The FruitMonster loves raw foods and this website promotes them because they are full of amazing enzymes. These enzymes help us digest our food and contribute to our general wellness in fantastic ways! But those same enzymes will actually break down the food we want to store into a mushy nasty goop in the freezer! So we have to blanch our food to kill some of these enzymes. Once we do that, they can be stored for 6-12 months in the freezer!
Sidenote: I know what a lot of raw-foodies may be thinking, I’ve sold-out to the evil world of cooked foods! Aaaaagh! Nonsense! I emphatically believe that raw food is great. But as I’ve pointed out, we’ve got bigger things to worry about than just our own bodies. We need think bigger!

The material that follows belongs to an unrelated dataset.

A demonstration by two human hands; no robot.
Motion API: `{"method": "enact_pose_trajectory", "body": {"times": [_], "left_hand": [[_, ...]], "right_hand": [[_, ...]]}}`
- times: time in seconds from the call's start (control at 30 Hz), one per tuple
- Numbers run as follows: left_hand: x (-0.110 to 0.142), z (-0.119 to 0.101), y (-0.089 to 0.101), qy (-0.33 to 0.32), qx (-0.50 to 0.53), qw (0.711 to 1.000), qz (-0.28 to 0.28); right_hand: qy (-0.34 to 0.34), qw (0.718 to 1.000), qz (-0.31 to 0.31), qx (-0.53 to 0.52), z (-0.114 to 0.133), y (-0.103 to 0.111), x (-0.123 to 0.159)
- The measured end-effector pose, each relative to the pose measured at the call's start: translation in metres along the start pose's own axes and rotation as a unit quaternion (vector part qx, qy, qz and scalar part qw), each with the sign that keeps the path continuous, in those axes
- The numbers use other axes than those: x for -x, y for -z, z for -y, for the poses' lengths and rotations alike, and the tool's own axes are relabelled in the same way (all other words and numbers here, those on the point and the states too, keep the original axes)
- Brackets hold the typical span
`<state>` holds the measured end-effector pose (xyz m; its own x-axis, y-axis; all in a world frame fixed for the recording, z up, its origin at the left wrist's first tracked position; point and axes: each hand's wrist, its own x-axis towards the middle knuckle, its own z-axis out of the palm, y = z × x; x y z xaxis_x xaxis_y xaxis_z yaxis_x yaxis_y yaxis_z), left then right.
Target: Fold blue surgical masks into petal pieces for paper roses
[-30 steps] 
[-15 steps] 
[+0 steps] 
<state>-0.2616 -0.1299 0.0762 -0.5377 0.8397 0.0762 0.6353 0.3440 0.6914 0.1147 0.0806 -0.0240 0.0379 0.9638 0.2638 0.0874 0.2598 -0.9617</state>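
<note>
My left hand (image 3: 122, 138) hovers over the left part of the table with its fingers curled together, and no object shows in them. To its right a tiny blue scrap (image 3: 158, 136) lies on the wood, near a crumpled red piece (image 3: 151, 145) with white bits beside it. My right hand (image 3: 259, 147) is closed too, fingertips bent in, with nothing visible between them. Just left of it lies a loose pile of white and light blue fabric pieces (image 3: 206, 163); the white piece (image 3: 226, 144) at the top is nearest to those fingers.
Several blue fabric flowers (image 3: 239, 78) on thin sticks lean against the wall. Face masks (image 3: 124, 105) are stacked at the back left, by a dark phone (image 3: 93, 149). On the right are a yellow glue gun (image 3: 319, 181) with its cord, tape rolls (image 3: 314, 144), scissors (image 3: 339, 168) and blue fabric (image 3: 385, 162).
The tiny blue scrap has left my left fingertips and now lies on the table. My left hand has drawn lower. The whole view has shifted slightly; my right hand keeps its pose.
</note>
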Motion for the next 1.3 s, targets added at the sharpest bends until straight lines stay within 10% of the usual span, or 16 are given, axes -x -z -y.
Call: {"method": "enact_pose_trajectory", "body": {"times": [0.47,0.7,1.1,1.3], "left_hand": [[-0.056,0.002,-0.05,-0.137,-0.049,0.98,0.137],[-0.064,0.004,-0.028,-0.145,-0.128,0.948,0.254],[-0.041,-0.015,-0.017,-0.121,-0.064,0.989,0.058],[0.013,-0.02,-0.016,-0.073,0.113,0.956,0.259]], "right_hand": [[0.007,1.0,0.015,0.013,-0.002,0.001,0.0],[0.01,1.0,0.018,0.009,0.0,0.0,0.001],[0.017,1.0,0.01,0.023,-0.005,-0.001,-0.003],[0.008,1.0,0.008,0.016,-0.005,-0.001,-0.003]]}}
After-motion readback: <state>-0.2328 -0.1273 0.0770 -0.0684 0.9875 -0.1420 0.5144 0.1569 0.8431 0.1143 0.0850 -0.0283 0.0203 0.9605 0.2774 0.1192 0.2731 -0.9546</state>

Think about our greater community!
How Do I Blanch?
I’m not going to go through the bother of explaining at length how to do it all, because this great website has all the information you need! The National Center for Home Food Preservation was created to keep you safe when preserving food. It is the standard point of reference for the blanching proces!
Each food has a different period of time that it should be blanched, so read carefully.
Set up an assembly line like in the video above. Mine was a bit chaotic, but I never do things perfectly (cause then you never get it done ). Have a chopping station next to the boiling water. Next to the boiling water, place the ice water bowls. Make sure you have extra ice available for when the first batch melts! Then have a storage containers ready to go.
Keep in mind the approximate portion sizes you’ll want when you go to thaw your produce! Smaller containers are often better than big ones since foods get frozen together!
There’s Your Crash Course in Blanching! Try it Yourself! It’s Easy!